*Task description*
Reproduce, from the lines below, exactly the stretch that begins at the line containing "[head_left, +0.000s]" and ends at the line containing "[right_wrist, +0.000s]", both included.

[Data extracted from a collection]
# # # #
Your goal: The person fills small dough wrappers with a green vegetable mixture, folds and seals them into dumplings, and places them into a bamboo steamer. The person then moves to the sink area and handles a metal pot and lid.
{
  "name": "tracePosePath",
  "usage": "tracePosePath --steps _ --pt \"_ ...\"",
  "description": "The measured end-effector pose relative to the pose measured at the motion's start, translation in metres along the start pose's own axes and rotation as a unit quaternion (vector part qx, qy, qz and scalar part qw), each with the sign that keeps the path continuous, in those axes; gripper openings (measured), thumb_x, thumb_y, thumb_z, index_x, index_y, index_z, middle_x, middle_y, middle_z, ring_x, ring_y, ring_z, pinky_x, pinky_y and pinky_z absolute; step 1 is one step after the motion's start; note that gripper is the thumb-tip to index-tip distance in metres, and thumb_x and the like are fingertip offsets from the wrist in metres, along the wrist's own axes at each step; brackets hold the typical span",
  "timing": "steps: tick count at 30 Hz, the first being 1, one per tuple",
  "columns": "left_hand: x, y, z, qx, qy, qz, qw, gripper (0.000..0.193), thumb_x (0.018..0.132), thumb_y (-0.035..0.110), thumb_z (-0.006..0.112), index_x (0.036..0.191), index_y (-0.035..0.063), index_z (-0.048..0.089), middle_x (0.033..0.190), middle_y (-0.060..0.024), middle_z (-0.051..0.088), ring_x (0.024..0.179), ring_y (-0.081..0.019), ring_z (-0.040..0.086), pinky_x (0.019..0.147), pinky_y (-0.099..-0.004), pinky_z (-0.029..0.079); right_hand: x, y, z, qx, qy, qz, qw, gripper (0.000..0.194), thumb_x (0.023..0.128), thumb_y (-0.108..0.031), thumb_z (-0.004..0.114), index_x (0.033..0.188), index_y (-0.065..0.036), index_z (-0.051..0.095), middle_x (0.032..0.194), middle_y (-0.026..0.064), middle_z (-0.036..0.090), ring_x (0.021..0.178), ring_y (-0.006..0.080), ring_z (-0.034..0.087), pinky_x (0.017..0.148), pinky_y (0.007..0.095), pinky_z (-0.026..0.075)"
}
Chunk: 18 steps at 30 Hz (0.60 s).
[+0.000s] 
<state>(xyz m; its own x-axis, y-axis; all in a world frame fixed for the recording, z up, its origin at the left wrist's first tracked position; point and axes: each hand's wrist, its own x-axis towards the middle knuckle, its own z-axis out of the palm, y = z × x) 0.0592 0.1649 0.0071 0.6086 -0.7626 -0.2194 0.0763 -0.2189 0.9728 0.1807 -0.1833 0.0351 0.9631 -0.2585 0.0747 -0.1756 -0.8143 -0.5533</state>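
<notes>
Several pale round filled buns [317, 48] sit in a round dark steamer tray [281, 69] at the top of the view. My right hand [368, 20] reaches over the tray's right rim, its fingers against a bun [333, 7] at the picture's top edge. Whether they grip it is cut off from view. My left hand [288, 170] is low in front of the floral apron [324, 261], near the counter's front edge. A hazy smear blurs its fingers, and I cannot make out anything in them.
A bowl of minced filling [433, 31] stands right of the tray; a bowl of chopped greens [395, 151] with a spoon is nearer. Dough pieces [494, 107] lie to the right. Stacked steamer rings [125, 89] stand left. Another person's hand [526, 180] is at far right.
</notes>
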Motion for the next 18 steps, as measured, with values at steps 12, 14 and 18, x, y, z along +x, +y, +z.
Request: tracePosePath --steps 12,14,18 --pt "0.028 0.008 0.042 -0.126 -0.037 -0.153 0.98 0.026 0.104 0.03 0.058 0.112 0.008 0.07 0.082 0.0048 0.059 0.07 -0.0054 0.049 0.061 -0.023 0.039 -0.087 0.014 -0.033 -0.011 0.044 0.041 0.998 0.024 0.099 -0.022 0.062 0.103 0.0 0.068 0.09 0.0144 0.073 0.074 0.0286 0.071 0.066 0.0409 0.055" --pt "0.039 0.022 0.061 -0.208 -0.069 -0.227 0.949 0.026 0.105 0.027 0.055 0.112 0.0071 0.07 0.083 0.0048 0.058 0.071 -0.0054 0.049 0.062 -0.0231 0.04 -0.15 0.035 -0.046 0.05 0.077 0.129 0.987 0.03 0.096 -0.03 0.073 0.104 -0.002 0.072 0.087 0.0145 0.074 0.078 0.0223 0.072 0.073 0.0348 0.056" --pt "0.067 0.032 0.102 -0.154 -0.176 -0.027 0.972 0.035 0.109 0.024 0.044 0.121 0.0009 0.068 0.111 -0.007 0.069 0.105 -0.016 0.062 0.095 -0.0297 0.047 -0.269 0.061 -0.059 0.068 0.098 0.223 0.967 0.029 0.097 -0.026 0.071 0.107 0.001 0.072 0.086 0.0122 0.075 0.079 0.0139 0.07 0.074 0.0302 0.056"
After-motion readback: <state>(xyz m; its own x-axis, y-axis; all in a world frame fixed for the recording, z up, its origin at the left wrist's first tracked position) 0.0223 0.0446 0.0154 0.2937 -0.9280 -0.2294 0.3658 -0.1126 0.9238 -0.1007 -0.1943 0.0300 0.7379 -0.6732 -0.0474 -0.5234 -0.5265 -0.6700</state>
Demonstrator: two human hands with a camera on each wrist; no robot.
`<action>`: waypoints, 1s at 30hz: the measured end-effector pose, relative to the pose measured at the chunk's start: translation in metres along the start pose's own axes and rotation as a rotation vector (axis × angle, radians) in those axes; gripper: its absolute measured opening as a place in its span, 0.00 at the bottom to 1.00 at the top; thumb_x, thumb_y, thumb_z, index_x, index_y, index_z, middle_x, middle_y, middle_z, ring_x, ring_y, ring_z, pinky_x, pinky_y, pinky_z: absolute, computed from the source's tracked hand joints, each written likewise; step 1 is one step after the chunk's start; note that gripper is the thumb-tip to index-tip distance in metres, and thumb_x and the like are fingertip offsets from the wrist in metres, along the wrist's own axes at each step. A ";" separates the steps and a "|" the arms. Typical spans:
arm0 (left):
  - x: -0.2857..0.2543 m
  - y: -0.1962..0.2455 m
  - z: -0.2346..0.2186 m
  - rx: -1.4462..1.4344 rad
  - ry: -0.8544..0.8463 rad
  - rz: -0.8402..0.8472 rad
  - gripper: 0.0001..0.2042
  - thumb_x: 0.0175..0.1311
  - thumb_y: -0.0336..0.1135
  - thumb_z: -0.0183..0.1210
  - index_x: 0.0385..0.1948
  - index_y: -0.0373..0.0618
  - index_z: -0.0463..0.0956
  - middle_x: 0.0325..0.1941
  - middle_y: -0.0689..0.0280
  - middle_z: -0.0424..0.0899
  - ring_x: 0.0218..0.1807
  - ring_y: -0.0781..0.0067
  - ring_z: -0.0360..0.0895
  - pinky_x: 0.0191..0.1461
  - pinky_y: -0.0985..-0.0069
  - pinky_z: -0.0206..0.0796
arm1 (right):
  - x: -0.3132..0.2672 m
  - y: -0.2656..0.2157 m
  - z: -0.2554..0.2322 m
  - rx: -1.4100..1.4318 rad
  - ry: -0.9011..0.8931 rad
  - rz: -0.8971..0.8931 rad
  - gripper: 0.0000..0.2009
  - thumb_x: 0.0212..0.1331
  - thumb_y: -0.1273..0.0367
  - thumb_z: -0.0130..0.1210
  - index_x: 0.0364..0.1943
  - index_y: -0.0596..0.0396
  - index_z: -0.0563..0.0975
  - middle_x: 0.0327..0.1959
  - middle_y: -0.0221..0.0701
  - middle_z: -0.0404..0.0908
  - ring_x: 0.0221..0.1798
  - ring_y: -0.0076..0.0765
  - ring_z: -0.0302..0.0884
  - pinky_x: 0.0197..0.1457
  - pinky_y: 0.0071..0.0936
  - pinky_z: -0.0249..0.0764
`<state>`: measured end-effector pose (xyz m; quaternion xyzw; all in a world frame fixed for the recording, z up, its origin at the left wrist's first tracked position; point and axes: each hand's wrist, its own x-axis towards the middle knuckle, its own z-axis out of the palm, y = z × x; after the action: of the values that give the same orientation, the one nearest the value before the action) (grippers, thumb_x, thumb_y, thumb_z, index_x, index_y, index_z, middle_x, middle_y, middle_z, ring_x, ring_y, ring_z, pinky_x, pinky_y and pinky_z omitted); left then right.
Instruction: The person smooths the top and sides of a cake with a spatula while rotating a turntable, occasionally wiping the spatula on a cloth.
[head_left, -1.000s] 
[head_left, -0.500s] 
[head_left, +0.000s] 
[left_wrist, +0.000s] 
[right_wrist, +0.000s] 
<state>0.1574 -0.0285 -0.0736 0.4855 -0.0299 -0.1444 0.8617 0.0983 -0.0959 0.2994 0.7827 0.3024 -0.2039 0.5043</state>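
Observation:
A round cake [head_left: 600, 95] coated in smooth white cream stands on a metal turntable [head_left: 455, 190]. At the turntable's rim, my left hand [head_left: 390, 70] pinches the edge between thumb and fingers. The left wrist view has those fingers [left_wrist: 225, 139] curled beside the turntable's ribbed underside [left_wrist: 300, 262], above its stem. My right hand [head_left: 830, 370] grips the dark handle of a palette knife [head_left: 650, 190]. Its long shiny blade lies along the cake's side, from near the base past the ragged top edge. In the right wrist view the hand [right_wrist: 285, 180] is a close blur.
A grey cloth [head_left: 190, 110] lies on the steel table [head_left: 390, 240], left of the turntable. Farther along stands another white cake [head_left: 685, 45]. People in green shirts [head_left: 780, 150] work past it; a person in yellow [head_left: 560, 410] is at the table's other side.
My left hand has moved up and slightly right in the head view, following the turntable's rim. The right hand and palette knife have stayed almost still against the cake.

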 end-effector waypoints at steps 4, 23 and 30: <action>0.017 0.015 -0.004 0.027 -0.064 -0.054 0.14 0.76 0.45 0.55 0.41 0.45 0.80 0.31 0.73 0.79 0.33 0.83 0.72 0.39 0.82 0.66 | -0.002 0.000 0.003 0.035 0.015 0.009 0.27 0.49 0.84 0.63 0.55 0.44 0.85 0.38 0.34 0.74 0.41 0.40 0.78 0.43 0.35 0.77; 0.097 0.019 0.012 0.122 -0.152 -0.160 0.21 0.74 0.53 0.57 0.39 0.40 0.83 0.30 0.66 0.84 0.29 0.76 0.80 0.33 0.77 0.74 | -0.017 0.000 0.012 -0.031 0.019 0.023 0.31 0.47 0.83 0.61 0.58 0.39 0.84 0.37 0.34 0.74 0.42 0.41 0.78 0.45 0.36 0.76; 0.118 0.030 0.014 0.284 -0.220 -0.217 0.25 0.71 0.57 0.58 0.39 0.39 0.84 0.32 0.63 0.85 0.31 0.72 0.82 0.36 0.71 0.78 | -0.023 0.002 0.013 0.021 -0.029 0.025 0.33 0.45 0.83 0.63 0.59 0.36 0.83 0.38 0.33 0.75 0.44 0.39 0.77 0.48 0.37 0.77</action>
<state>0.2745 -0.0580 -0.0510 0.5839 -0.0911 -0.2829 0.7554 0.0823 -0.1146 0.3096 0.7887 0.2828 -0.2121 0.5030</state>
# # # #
*Output for this exercise*
[head_left, +0.000s] 
[left_wrist, +0.000s] 
[right_wrist, +0.000s] 

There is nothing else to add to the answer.